**Work item:** Your task is to reproduce exactly the lines that run from the beginning of the data through the line where "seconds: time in" appears.

**Source material:**
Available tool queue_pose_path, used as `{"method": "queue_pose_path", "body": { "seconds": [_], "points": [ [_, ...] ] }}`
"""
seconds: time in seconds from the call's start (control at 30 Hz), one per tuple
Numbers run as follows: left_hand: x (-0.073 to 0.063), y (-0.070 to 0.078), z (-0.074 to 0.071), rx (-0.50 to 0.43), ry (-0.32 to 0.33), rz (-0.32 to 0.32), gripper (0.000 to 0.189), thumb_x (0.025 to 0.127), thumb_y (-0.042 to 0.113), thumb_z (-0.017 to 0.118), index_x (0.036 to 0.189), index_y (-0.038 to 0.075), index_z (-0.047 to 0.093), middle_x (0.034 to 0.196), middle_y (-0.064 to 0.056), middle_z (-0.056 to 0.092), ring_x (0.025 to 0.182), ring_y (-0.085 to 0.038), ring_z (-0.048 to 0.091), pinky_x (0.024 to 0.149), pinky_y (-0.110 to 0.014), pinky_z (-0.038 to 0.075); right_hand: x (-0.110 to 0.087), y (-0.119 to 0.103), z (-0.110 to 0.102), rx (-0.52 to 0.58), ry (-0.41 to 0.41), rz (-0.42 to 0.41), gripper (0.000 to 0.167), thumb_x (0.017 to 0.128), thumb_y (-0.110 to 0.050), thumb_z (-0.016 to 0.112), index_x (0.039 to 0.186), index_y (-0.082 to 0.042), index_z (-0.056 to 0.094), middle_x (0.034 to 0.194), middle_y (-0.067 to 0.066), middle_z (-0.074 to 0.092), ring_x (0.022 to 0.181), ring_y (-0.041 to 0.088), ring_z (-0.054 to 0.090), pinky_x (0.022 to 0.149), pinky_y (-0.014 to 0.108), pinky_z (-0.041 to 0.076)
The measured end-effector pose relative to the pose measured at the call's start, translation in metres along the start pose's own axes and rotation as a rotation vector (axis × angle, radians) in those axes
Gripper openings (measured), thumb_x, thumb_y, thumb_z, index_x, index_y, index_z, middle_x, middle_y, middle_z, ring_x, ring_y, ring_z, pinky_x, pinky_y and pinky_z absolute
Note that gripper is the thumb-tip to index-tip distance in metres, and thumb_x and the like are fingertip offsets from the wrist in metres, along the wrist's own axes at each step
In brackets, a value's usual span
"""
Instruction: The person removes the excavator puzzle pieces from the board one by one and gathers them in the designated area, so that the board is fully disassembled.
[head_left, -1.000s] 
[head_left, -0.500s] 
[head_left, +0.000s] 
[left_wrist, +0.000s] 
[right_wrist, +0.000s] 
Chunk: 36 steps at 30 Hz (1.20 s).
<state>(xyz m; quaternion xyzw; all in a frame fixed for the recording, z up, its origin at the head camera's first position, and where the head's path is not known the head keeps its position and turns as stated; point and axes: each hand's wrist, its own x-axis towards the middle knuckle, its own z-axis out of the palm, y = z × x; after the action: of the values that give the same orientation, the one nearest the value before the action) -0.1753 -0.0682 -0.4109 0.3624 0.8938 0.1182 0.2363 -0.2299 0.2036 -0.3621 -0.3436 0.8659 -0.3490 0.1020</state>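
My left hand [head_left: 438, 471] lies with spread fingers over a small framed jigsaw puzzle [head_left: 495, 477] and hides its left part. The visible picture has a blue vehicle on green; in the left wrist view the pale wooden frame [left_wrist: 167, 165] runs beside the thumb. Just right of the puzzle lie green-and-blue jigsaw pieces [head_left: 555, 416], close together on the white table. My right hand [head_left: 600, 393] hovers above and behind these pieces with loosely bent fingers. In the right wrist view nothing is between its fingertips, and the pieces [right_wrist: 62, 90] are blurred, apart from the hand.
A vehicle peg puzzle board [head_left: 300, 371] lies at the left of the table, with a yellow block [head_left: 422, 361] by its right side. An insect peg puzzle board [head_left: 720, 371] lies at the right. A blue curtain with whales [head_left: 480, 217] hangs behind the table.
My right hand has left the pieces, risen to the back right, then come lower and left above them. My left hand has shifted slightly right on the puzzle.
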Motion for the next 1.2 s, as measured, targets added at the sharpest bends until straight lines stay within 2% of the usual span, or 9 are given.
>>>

**Task response:**
Available tool queue_pose_path, used as `{"method": "queue_pose_path", "body": { "seconds": [_], "points": [ [_, ...] ] }}`
"""
seconds: time in seconds from the call's start (control at 30 Hz), one per tuple

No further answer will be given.